The failure rate among megaprojects across industries ranges from 35% to 65% or higher. The oil and gas industry’s exploration and production (E&P) megaprojects often top that range. What role does the complexity of a project play in sustaining the high failure rate? Is there a limit to the degree of complexity that we are capable of effectively managing?
These were among the questions discussed at the fourth annual Projects, Facilities, and Construction (PFC) dinner held at the recent 2015 SPE ATCE in Houston. Howard Duhon, systems engineering manager at GATE and SPE PFC technical director, moderated a panel comprising Jeff Edwards, project manager at Shell; James R. Deaver, engineering adviser with Oil Field Development Engineering; and Neeraj Nandurdikar, director, oil and gas practice, with Independent Project Analysis.
Duhon said that complexity is a condition that does not seem to require a definition because “we know it when we see it.” However, the term does encompass a continuum of systems and conditions. Simple and complicated complexity are linear and predictable, while complex and chaotic complexity are nonlinear and unpredictable.
The size of the project may not be the culprit. “Projects are not complex because they are simply large. We can deal with large projects,” Nandurdikar said. “Two-thirds of a project until cutting steel is not physical. It’s moving information. A complex information flow creates complex projects. And the number of ways you can fail increases exponentially with complexity,” he said.
The ability to make sense of complex data and “pull it all together” to understand it is lacking. Edwards said, “We’ve lost the skill set of knowing how all the pieces fit together.” The extent of specialization within project teams is contributing to the inefficiencies caused by compartmentalization.
Operators’ front-end loading teams are now two-and-a-half times larger than they were approximately 20 years earlier, and execution teams are three times larger. Because of the number of people and specialties involved in a project team, “when things fail, we don’t get a bad project, we get a cascading failure,” Nandurdikar said. “Complexity, it seems, is directly proportional to the number of functions in an organization and indirectly proportional to functional cooperation.”
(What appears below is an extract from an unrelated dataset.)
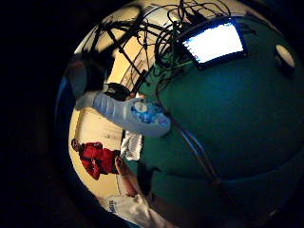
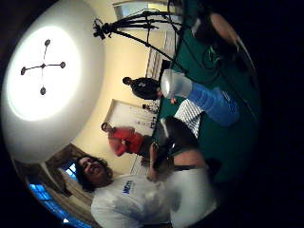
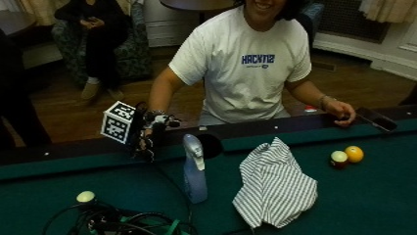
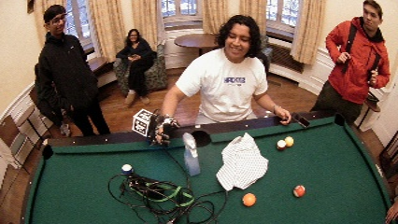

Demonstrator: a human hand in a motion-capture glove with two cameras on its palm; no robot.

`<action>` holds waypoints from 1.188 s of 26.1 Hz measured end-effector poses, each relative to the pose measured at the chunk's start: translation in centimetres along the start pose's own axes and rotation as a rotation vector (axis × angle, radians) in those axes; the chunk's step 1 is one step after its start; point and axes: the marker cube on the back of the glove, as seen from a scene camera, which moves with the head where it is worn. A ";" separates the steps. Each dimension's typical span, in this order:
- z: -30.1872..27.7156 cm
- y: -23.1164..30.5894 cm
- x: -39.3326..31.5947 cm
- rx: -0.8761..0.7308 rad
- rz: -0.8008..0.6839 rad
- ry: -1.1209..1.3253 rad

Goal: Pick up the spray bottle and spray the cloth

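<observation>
Cables (image 3: 117, 223) up front; bottle (image 3: 194, 171) upright by cloth (image 3: 277, 186); hand (image 3: 149, 137) fingers relaxed, holding nothing.

On the green pool table (image 4: 348, 177) I count one spray bottle (image 4: 191, 160), standing, and one striped cloth (image 4: 243, 163). There are five balls: a yellow ball (image 4: 289, 140), a maroon-and-white ball (image 4: 281, 144), an orange ball (image 4: 249, 199), a red ball (image 4: 299, 191) and a blue-and-white ball (image 4: 127, 168). One tangle of cables (image 4: 161, 196) too.
</observation>
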 end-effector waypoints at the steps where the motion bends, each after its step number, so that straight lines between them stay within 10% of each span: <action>1: 0.3 -0.1 0.0 -0.017 0.004 0.008; 31: 12.4 -8.0 -0.6 -0.128 -0.008 -0.133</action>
Deaver said the runaway specialization in project teams results in special interest groups. “Do you need 15 people to do risk analysis?” This often leads to study after study being done to satisfy each group, extending the project delivery time.
In another example of the sometimes extreme effects of specialization, Edwards said that, within a 44,000-page book of health, safety, and environmental standards, there were 40 pages of driving standards, one of which discussed how windshield resistivity affected the transmission of sunlight.
The panel agreed that complexity is an organizational problem more than anything else. And while there are no easy answers, rethinking at the enterprise level is necessary. While specialization has its place in projects teams, there must be an approach to understand the interconnectivity of the efforts and to make sense of the informational flow. “It’s a paradox: The more complex your project is, the more simple your management must be,” Duhon said.